From the line with "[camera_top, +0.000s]" to the line with "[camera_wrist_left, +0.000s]", retype every line exactly, including those two, and leave out the rest of the data below.

**Data**
--
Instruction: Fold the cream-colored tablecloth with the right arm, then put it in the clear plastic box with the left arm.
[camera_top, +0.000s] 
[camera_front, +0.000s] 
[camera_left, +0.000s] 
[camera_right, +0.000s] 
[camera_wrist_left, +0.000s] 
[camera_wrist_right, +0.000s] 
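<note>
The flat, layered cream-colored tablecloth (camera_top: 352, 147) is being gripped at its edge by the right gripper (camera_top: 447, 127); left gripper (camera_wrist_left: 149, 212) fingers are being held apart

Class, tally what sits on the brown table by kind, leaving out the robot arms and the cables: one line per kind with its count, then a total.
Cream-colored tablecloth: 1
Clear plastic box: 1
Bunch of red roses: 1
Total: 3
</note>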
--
**Final answer**
[camera_top, +0.000s] 
[camera_front, +0.000s] 
[camera_left, +0.000s] 
[camera_right, +0.000s] 
[camera_wrist_left, +0.000s] 

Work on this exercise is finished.